The contemporary discourse of counterterrorism associates figures of militancy with ISIL,{2} the Taliban, and other groups named as enemies of the United States and its allies. In this way, the specter of the “militant extremist” helps justify further militarization, surveillance, imperialism and Islamophobia. The suspected presence of one militant is enough to turn a whole area into a strike zone in which all military-aged men are conceived as enemy combatants, and everyone else as collateral damage. Within this discourse, the militant is increasingly the ultimate Other, to be targeted for death or indefinite detention. In all of these representations—from the Maoist rebel to the terrorist extremist—the figure of the militant tends to be associated with intense discipline, duty, and armed struggle, and these ways of being are often posed in opposition to being supple, responsive, or sensitive. It’s clear that militancy means willingness to fight, but in its dominant representations, it is cold and calculating.

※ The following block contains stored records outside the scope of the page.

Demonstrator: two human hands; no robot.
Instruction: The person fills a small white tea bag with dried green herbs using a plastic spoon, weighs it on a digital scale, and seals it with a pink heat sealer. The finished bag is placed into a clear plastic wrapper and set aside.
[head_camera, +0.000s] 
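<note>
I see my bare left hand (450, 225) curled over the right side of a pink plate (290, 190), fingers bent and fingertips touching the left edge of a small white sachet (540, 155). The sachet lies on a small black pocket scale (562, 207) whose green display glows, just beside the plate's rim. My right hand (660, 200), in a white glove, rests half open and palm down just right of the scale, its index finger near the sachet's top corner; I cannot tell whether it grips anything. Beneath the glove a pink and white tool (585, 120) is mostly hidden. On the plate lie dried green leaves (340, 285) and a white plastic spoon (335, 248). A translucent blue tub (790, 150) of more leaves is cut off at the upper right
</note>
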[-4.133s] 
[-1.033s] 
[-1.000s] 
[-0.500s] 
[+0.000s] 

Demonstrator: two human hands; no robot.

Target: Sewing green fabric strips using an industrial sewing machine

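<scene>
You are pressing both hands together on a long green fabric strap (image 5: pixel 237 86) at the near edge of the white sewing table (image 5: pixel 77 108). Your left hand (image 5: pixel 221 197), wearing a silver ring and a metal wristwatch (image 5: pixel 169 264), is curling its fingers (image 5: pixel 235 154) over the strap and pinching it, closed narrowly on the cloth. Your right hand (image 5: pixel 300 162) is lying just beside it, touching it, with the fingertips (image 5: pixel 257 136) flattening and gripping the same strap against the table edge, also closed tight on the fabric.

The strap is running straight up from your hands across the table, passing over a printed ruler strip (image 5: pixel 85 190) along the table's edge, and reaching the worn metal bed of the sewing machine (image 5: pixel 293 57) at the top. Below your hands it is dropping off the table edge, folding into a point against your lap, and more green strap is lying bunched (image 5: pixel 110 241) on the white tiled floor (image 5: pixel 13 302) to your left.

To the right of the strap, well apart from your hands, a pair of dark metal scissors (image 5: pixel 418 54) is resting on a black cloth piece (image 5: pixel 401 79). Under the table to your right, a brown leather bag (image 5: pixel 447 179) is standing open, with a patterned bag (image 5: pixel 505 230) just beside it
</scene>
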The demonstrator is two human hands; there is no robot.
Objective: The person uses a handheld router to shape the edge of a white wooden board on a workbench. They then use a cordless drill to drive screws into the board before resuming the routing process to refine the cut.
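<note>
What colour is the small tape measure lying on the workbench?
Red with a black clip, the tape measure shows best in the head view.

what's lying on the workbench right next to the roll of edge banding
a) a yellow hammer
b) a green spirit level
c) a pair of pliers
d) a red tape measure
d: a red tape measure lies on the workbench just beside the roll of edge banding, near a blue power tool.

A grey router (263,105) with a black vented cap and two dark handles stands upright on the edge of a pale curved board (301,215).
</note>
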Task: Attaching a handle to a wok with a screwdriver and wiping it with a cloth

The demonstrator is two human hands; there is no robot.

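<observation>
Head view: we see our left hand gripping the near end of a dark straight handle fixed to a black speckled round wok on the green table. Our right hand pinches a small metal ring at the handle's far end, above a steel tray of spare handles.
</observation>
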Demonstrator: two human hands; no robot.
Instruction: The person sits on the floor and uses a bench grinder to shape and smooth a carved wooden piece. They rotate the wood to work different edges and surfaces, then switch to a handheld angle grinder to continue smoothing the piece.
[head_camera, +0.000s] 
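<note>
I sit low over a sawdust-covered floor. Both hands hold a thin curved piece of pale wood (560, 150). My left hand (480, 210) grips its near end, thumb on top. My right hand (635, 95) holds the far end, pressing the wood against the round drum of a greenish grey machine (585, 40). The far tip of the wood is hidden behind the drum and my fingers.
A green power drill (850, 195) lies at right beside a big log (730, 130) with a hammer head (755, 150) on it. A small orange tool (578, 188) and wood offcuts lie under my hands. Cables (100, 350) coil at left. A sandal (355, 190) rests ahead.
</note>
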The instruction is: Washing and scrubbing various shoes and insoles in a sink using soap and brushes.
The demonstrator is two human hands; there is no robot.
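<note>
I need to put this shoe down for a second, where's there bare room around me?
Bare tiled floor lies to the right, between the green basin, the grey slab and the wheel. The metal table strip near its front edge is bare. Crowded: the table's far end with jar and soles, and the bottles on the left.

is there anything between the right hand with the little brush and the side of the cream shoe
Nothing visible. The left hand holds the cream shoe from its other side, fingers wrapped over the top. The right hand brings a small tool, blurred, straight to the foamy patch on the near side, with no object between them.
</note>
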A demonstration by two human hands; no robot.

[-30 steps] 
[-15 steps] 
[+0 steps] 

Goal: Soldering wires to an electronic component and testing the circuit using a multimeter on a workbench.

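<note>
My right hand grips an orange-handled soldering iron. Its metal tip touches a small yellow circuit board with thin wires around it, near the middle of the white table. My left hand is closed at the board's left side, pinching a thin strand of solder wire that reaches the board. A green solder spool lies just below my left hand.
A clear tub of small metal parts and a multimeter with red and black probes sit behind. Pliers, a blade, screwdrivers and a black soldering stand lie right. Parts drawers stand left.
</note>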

At the same time, there are other currents of militancy that make space for transformation and joy. When we interviewed her, queer Filipino organizer Melanie Matining spoke about its potential to break down stereotypes:
The word “militancy” for me is a really, really hard one. It was used a lot in Filipino organizing. I would always connect it to the military industrial complex, and I didn’t want to replicate that. And then as I started peeling back the actual things we need to do… As an Asian woman, to be militant—that’s really fucking rad. It breaks down sterotypes of submissiveness. The concept of militancy is a new thing for me, and to embrace it I’m unpacking notions of who I’m supposed to be.[30]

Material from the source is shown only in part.